When it comes to politics, public policy, and babies, our nation’s political system has developed a new and extreme form of absurdity. In Alabama, frozen embryos created by in vitro fertilization (IVF) have been declared to be “extrauterine children” in a “cryogenic nursery” by the Alabama Supreme Court with the immediate consequence that access to IVF for couples who wish to have an actual baby is rapidly being eliminated since this could subject medical personnel in IVF clinics to “wrongful death of a minor” prosecutions while creating and storing IVF embryos.

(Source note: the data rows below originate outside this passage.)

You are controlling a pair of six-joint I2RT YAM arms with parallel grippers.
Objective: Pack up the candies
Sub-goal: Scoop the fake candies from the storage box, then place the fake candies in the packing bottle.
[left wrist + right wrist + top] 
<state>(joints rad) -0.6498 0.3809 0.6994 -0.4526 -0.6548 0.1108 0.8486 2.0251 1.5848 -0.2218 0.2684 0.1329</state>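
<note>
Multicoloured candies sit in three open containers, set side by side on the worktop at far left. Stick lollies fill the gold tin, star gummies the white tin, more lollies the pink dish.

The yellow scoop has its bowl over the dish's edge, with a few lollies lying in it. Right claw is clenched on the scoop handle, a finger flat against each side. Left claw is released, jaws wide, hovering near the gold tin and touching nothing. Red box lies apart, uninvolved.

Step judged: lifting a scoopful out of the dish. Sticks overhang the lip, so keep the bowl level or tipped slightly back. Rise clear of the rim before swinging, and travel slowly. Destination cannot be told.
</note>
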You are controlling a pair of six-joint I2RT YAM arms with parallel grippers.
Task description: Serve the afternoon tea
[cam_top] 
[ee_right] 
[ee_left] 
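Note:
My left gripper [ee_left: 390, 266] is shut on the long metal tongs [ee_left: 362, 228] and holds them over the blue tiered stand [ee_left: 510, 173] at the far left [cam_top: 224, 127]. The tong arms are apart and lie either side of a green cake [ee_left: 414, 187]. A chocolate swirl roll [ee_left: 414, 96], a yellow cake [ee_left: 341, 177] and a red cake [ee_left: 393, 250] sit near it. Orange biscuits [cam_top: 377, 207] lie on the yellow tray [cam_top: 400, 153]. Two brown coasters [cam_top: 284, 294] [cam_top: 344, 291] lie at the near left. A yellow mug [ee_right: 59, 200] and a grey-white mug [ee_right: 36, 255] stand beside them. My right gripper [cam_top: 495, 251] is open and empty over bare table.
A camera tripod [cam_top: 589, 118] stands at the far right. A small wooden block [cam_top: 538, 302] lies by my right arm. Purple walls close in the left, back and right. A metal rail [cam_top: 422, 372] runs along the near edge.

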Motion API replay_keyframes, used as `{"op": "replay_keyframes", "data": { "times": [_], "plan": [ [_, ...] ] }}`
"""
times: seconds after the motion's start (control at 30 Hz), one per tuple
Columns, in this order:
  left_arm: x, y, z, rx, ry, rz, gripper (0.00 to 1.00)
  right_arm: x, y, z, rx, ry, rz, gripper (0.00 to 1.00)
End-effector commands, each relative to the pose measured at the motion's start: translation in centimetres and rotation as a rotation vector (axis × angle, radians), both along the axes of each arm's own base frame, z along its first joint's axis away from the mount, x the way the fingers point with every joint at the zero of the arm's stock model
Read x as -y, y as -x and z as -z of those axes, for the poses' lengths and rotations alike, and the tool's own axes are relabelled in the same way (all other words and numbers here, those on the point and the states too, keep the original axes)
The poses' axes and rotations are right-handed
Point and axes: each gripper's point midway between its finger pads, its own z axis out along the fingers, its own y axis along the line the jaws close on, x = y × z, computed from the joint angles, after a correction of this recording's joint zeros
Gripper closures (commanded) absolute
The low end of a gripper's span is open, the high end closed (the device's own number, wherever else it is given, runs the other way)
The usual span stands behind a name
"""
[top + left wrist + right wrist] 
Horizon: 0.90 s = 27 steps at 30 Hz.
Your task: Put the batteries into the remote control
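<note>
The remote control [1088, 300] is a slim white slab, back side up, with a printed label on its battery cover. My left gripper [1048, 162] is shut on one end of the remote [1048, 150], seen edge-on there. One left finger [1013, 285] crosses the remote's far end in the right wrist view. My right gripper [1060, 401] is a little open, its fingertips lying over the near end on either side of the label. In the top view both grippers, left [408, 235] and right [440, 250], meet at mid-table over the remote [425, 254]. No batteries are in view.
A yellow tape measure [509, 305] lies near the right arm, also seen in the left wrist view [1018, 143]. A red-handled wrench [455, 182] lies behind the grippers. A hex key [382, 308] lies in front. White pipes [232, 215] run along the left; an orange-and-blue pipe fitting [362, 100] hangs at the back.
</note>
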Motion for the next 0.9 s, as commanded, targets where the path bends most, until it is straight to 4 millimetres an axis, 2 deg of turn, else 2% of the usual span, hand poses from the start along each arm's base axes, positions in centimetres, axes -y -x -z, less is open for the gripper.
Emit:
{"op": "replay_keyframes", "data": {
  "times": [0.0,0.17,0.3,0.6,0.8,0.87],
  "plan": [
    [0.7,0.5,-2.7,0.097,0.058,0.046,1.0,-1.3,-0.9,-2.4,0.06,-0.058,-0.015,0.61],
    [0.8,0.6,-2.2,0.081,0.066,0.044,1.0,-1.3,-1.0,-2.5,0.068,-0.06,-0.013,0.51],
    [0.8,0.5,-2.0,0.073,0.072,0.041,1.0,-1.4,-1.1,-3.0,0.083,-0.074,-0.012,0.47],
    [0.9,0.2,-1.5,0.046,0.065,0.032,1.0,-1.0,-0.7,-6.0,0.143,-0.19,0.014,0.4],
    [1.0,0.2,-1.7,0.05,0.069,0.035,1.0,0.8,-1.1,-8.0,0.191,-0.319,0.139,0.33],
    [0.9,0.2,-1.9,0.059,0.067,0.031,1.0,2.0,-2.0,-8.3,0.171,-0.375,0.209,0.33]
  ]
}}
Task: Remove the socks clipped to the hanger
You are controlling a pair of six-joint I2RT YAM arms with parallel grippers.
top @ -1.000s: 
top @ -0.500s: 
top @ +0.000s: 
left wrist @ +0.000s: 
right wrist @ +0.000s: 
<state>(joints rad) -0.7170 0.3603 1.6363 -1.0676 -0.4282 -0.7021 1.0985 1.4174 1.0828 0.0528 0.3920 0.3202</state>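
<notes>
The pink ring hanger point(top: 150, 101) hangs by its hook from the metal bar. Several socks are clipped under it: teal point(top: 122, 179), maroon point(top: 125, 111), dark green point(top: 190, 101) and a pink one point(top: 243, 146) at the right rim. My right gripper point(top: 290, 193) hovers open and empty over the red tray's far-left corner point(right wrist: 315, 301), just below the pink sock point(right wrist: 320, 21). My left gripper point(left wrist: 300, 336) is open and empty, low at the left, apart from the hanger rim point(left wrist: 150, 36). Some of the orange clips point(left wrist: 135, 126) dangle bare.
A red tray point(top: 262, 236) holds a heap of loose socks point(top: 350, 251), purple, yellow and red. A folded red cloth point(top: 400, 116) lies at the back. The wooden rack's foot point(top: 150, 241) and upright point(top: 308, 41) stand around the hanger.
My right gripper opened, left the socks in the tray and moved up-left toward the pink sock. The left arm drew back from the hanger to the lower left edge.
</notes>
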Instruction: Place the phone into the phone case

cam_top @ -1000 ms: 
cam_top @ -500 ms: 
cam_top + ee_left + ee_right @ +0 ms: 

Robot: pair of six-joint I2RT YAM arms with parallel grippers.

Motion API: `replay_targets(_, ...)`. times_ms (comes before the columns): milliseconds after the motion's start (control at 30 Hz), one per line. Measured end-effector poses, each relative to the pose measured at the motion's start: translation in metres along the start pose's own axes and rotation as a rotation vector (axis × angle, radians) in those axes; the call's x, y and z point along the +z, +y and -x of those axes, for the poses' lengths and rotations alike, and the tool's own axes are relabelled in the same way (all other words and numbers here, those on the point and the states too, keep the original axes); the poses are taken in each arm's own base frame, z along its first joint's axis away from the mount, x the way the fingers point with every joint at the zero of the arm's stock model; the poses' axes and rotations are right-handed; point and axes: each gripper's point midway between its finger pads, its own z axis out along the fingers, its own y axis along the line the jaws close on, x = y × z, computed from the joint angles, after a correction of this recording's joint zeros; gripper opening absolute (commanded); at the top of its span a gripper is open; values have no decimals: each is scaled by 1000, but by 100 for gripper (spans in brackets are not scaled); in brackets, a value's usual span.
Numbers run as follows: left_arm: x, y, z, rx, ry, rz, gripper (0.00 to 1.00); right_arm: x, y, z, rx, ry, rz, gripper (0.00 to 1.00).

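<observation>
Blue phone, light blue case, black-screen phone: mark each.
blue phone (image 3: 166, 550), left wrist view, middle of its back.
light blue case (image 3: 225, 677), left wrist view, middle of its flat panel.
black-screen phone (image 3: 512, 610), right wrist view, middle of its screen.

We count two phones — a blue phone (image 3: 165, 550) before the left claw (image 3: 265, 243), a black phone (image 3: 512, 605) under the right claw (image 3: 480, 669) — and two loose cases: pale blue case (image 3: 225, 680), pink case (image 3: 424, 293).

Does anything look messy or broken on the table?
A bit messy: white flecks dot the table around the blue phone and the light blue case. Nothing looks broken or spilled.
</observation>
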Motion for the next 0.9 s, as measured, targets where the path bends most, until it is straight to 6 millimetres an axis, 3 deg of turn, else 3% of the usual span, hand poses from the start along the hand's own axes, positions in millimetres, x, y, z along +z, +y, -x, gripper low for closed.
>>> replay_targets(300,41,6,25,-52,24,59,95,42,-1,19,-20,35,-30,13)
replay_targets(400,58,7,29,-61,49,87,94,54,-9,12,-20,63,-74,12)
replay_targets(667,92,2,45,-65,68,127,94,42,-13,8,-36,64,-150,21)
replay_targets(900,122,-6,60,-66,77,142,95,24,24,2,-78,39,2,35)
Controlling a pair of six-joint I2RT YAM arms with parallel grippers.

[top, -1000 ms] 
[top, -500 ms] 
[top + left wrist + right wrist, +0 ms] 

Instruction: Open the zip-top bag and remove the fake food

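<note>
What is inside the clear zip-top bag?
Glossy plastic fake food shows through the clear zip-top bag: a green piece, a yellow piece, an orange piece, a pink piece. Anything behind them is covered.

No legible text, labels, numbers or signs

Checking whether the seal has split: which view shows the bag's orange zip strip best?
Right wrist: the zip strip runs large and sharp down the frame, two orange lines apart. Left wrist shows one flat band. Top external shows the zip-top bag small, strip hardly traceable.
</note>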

The “life begins at conception” crowd chased the car and caught it, but now are at a loss as to how to respond in the aftermath of confusion that threatens the use of IVF for people who hope to have children. Politicians are vowing to find policy solutions to the dizzying array of questions that have been raised about whether the discarding of IVF embryos can result in “wrongful death” prosecution in Alabama, the qualification of embryos for the Child Tax Credit, whether IVF clinics can now apply for child care funding, etc. As part of the fallout, President Joe Biden, presidential candidates Donald Trump and Nikki Haley, House Speaker Mike Johnson, and governors across the country (see THIS and THIS) are issuing statements and vowing to address the policy issues that have arisen out of the Alabama Supreme Court decision.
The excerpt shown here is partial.